For complex Bayes problems, create a hypothetical population (e.g., 10,000 people), fill in a 2x2 table using the given probabilities, then read answers directly from counts. This avoids formula errors and is easy to verify.
Contingency Tables
Reading a 2x2 Table
| \(B\) | \(B'\) | Total | |
|---|---|---|---|
| \(A\) | \(a\) | \(b\) | \(a+b\) |
| \(A'\) | \(c\) | \(d\) | \(c+d\) |
| Total | \(a+c\) | \(b+d\) | \(n\) |
Probability Types from Tables
| Probability | Formula | Where to Look |
|---|---|---|
| Marginal \(P(A)\) | \(\frac{a+b}{n}\) | Row total / Grand total |
| Marginal \(P(B)\) | \(\frac{a+c}{n}\) | Column total / Grand total |
| Joint \(P(A \cap B)\) | \(\frac{a}{n}\) | Cell / Grand total |
| Conditional \(P(A|B)\) | \(\frac{a}{a+c}\) | Cell / Column total |
| Conditional \(P(B|A)\) | \(\frac{a}{a+b}\) | Cell / Row total |
Independence Test in Tables
Events are independent if for every cell:
\[P(A \cap B) = P(A) \times P(B)\]
Or equivalently, the observed cell count equals the expected count:
\[\text{Expected} = \frac{\text{Row Total} \times \text{Column Total}}{\text{Grand Total}}\]
The most common exam error is using the wrong denominator for conditional probabilities. For \(P(A|B)\), the denominator is the column total for \(B\), not the grand total.
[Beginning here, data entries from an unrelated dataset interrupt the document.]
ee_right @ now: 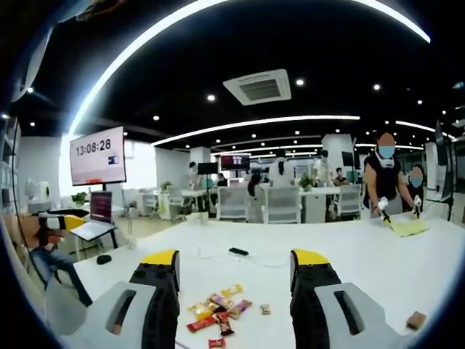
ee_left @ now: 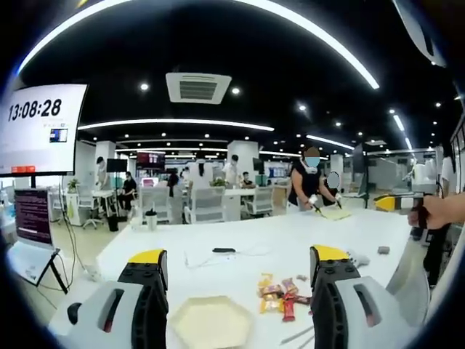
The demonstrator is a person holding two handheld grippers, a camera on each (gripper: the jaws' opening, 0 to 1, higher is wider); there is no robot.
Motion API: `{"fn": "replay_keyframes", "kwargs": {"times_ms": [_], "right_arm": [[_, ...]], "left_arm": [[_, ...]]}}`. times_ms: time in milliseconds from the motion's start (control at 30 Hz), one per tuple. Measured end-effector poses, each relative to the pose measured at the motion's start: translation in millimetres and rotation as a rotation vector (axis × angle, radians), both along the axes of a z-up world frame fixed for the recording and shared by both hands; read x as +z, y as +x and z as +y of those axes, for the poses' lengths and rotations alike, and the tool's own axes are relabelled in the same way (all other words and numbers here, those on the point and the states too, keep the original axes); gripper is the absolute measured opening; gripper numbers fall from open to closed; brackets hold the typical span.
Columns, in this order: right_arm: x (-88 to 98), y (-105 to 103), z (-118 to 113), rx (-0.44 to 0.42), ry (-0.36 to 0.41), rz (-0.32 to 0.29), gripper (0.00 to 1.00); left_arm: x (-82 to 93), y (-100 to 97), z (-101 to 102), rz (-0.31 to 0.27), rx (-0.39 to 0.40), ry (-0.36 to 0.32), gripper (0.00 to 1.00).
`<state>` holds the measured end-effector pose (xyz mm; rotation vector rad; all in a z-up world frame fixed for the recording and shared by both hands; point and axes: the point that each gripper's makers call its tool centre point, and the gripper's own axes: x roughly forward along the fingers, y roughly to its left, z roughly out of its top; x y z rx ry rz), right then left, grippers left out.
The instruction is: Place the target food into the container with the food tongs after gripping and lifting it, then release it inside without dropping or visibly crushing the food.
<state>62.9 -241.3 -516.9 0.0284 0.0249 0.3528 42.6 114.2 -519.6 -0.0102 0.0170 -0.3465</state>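
A pile of small wrapped snacks (ee_left: 280,294) lies on the white table (ee_left: 254,243), just inside my left gripper's right jaw. To its left sits a cream hexagonal container (ee_left: 211,320), with nothing in it. Thin metal tongs (ee_left: 298,336) lie below the snacks. My left gripper (ee_left: 238,256) is open above the table, holding nothing. In the right gripper view the same snacks (ee_right: 218,309) lie between and below the jaws of my right gripper (ee_right: 235,256), which is open too. A hand holds the right gripper (ee_left: 396,202) at the far right of the left gripper view.
A black phone (ee_left: 224,250) with a cable lies mid-table. A small brown item (ee_right: 415,320) sits near the right edge and a black mouse (ee_right: 104,259) at the left. A laptop (ee_left: 33,225) stands on a stand. People work at a far table (ee_right: 407,227).
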Motion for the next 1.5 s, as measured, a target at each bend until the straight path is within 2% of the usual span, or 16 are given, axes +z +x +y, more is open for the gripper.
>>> {"fn": "replay_keyframes", "kwargs": {"times_ms": [1000,1500], "right_arm": [[-9.4,3,5,0.016,-0.008,0.027,0.62],[-24.6,3,19,0.043,-0.012,0.057,0.61]], "left_arm": [[-13.7,-1.4,1,0.035,-0.004,-0.013,0.81],[-28.0,-4.8,4,0.07,-0.013,0.027,0.81]]}}
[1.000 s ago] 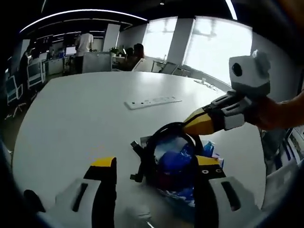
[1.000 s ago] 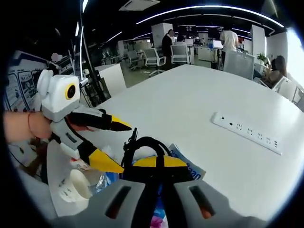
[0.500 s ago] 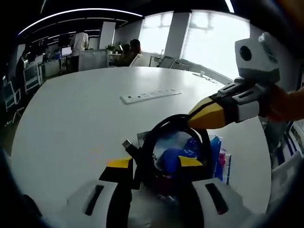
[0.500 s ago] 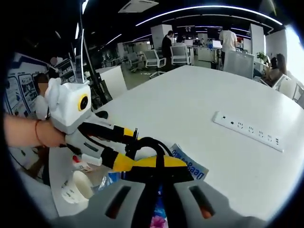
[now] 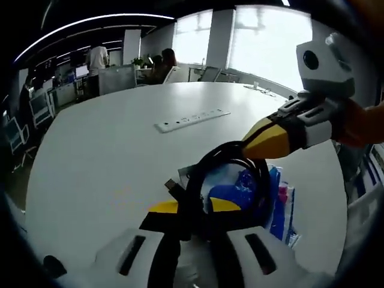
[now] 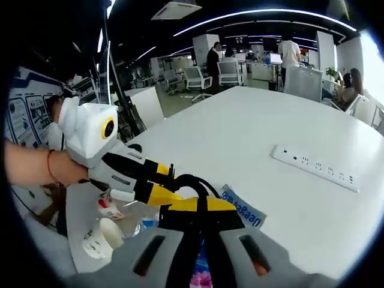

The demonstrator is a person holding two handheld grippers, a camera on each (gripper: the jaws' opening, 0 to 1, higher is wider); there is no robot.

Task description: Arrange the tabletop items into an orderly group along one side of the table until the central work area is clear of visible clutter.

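Note:
A black coiled cable (image 5: 219, 148) lies in a loop over a blue plastic packet (image 5: 241, 183) near the white table's edge. My left gripper (image 5: 195, 206) is shut on the near side of the loop, its yellow tips pinched on the cord. Coming in from the right, my right gripper (image 5: 252, 147) is shut on the loop's far side. In the right gripper view, my right gripper (image 6: 198, 205) grips the cable (image 6: 187, 179) from below. There the left gripper (image 6: 164, 183) reaches in from the left, shut on the same loop above the packet (image 6: 241, 210).
A white power strip (image 5: 192, 119) (image 6: 315, 168) lies farther in on the round white table (image 5: 102, 156). Paper cups and wrappers (image 6: 99, 237) sit by the table's edge under the left gripper. Office chairs, desks and people stand far behind.
The left gripper's jaws, wide open a second ago, have come together on the cable's near side. The right gripper has stayed shut on the cable's far side.

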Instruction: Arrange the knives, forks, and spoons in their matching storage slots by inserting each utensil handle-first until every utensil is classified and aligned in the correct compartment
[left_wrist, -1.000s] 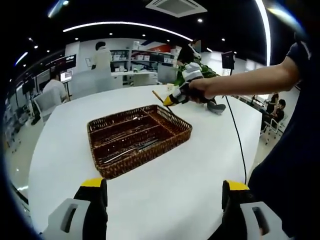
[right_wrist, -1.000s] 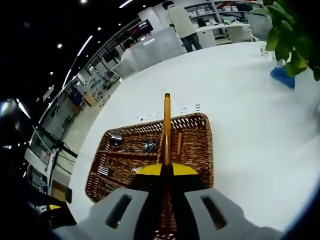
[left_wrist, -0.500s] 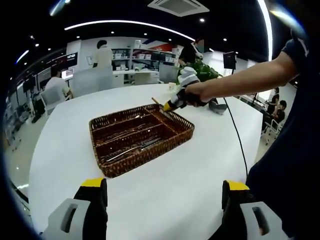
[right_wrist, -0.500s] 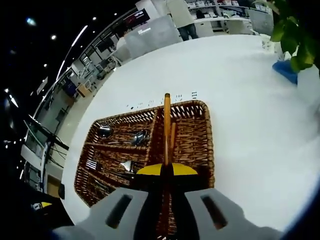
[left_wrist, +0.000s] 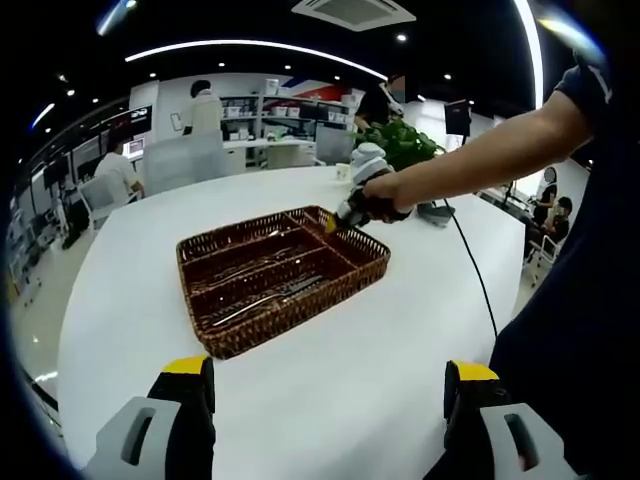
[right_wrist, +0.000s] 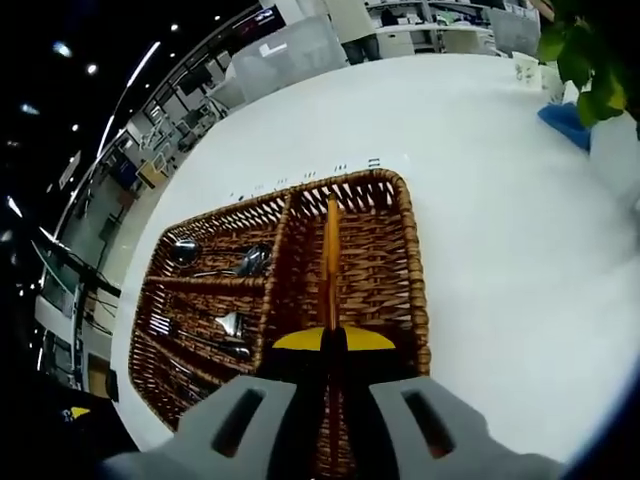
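Open office beyond a round white table (left_wrist: 330, 370). Dark ceiling with curved light strips (left_wrist: 250, 47) and an air vent (left_wrist: 352, 11); shelving (left_wrist: 285, 112), desks, seated people (left_wrist: 112, 172), green plant (left_wrist: 400, 142).

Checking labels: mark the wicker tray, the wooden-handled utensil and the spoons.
wicker tray (right_wrist: 412, 262), right gripper view, far side rim.
wooden-handled utensil (right_wrist: 329, 262), right gripper view, mid-handle.
spoons (right_wrist: 184, 250), right gripper view, one bowl.

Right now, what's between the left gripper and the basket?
Bare white table between the open left gripper and the wicker basket, seen in the left gripper view.
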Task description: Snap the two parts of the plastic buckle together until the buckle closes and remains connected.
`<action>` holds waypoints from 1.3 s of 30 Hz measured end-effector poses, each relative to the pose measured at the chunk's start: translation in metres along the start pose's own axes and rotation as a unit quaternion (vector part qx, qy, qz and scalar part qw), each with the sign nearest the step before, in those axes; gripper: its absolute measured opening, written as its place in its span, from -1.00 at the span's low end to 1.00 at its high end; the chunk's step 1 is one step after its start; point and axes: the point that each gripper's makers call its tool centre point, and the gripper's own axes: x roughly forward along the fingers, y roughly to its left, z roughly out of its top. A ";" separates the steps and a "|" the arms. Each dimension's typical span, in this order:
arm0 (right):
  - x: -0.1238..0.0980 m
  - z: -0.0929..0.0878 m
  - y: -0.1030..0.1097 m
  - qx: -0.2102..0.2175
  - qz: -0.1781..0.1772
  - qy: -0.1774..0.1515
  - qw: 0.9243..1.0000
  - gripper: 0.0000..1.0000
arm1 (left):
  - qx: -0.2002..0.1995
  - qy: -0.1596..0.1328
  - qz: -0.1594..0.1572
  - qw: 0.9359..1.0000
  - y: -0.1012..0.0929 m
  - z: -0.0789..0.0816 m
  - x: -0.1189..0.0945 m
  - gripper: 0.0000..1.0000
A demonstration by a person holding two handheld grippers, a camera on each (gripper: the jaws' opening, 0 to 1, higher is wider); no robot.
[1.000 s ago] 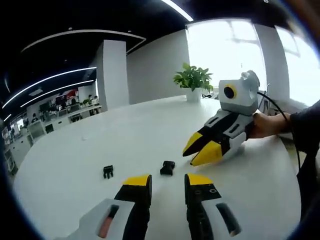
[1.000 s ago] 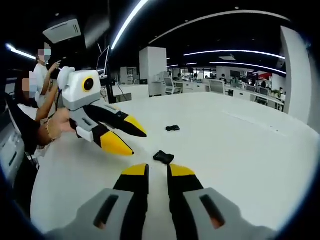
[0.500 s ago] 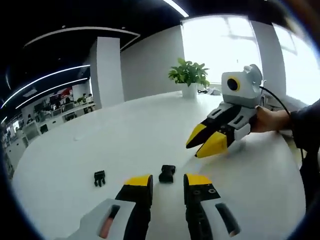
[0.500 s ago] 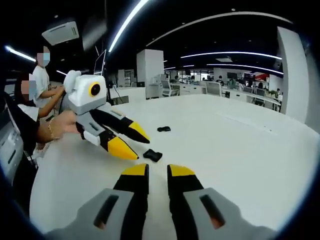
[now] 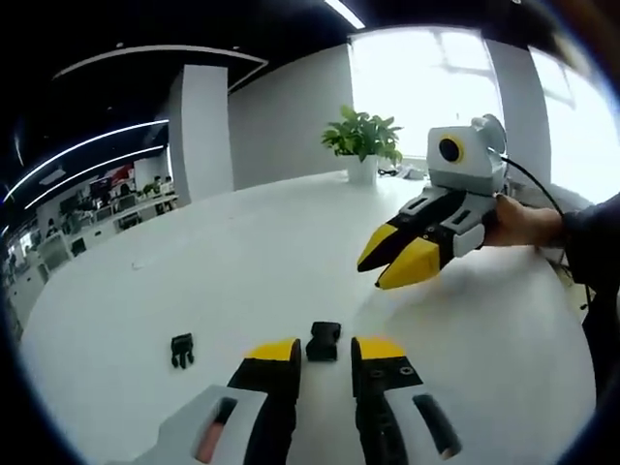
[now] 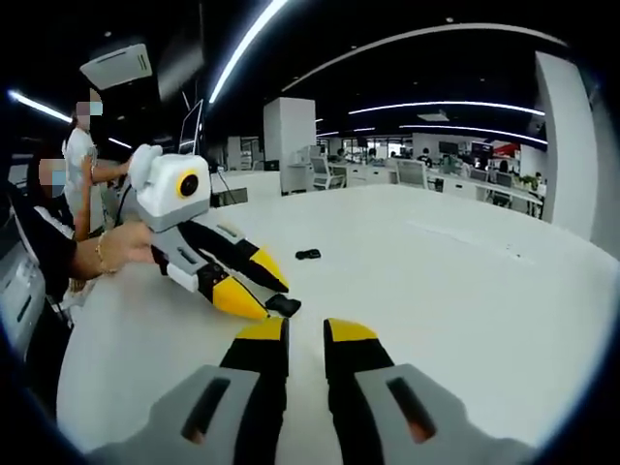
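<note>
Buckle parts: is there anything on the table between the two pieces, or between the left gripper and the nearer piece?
Nothing visible. Bare white table separates the two buckle parts, and the left gripper has its open fingers right at the nearer part.

Two small black plastic buckle halves (image 5: 324,341) (image 5: 181,350), plain white tabletop (image 5: 242,262), grey-and-black left gripper with yellow tips (image 5: 324,353), right gripper likewise yellow-tipped (image 6: 306,331), green potted plant (image 5: 361,136) in white pot.
</note>
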 end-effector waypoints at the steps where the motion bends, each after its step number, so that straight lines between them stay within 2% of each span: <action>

Always state the condition in words before choosing the denominator.
Binomial Distribution
Four Conditions
- Fixed number of trials \(n\)
- Two outcomes: Success (probability \(p\)) or Failure (probability \(1-p\))
- Independent trials
- Constant probability \(p\) for each trial
Probability Mass Function
\[P(X = k) = \binom{n}{k} p^k (1-p)^{n-k}\]
Interpretation: \(\binom{n}{k}\) counts the arrangements, \(p^k\) is the probability of \(k\) successes, \((1-p)^{n-k}\) is the probability of \(n-k\) failures.
Parameters
| Measure | Formula |
|---|---|
| Expected Value | \(\mu = E[X] = np\) |
| Variance | \(\sigma^2 = np(1-p)\) |
| Standard Deviation | \(\sigma = \sqrt{np(1-p)}\) |
Common Probability Calculations
| Question | Calculation |
|---|---|
| Exactly \(k\) | \(P(X = k)\) |
| At most \(k\) | \(P(X \leq k) = \sum_{i=0}^{k} P(X=i)\) |
| At least \(k\) | \(P(X \geq k) = 1 - P(X \leq k-1)\) |
| Between \(a\) and \(b\) (inclusive) | \(\sum_{i=a}^{b} P(X=i)\) |
For \(P(X \geq k)\), use the complement: \(1 - P(X \leq k-1)\). This is especially efficient for “at least one”: \(P(X \geq 1) = 1 - P(X = 0) = 1 - (1-p)^n\).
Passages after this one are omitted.